Inutile de résumer L'Ombre de Dieu puisque cet ultime volume s'inscrit totalement dans la continuité du précédent. En fait, à sa lecture, on ne peut s'empêcher de songer qu'un élagage de l'histoire n'aurait pas fait de mal à la série. Le rythme, déjà débridé dans les précédents tomes, s'accélère encore, échappant manifestement au contrôle de l'auteur. La déraison n'est plus uniquement dans le titre. Elle est dans l'accumulation des rebondissements et des points de vue. Elle est aussi dans la multiplication des batailles et des défis héroïques ; multiplication qui finit par lasser. Et lorsque le dénouement se produit (on le voyait venir depuis le début du troisième tome), on soupire de soulagement. Reste que, au regard des trois précédents tomes, force est de constater qu'on a finalement passé un agréable moment de lecture. Alors pourquoi se priver ? L'été arrive…

L'Empire de la déraison

[Critique commune à Les Démons du Roi-Soleil, L'Algèbre des anges, L'Empire de la déraison et Les Ombres de Dieu.]

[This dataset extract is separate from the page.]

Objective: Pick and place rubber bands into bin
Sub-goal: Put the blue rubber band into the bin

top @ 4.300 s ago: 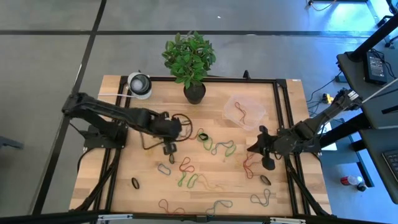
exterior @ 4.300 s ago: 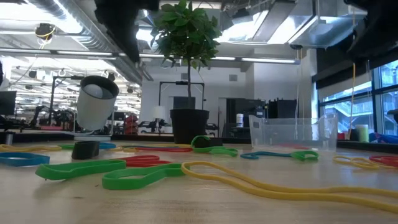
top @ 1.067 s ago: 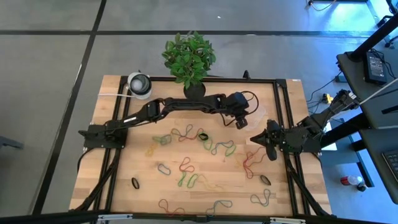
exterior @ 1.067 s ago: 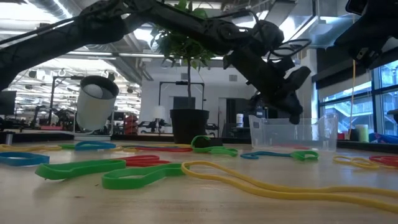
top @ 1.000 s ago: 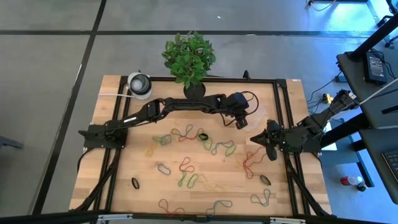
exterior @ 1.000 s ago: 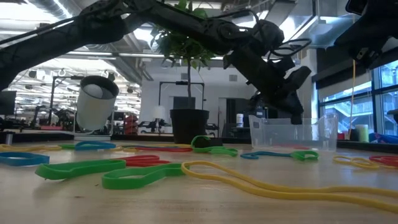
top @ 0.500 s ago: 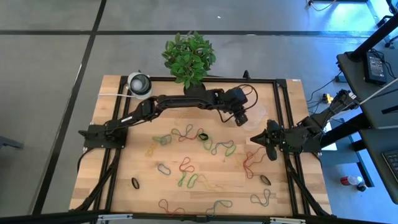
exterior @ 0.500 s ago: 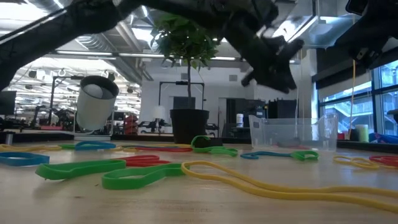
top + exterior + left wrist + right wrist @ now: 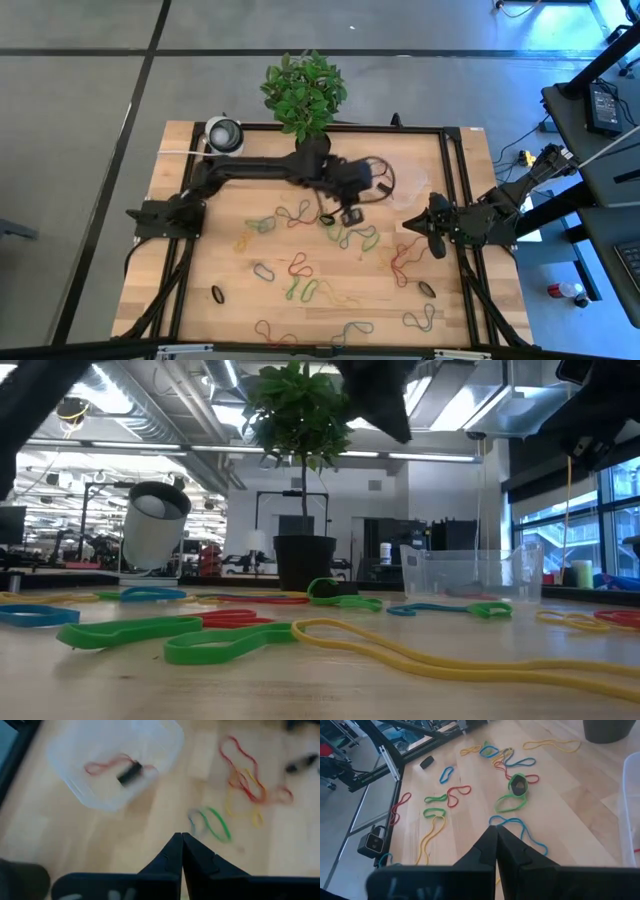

Le procédé de l'uchronie a donné lieu, ces derniers temps, à une floraison d'ouvrages hybrides, à mi-chemin entre l'uchronie pure — celle dont la vraisemblance s'évalue à l'aune de la connaissance historique — et la fantasy. L'historicité la plus orthodoxe semble de plus en plus déserter les pages de l'autre Histoire, remplacée plus ou moins habilement par la fantasmagorie et les pseudosciences. Il n'y a pas là, forcément, matière à se lamenter. Des romans comme L'Age des Lumières de Ian R. MacLeod par exemple (cf. critique in Bifrost n°46) démontrent qu'il est possible, même avec des textes au carrefour de la fantasy et de l'uchronie, de traiter ce qui reste le véritable enjeu littéraire : l'Histoire, le devenir des civilisations et de l'individu. Cependant, force est de constater également que cette hybridation a généré une quantité non négligeable de romans, au mieux (très) distrayants (Bloodsilver de Wayne Barrow en témoigne tout récemment), au pire ridicules (La Cité de Satan de Fabien Clavel aïe aïe aïe !). En rééditant L'Age de la déraison de Greg Keyes, jadis paru dans la défunte collection « Imagine » de Flammarion, Pocket fournit une parfaite illustration de cette littérature au rythme soutenu, pas forcément ennuyeuse, mais dans laquelle la divergence historique n'offre qu'un prétexte, une toile de fond à des aventures qui tiennent davantage du roman de cape et d'épée (de cape et de punk ?). Bref, tout ça pour dire que L'Age de la déraison est une série de romans pop-corn à déguster sans aucune autre intention que celle de s'amuser. Mais il est peut-être temps de voir en quoi consiste cet amusement qui se compose, quand même, de quatre volumes, et pas petits.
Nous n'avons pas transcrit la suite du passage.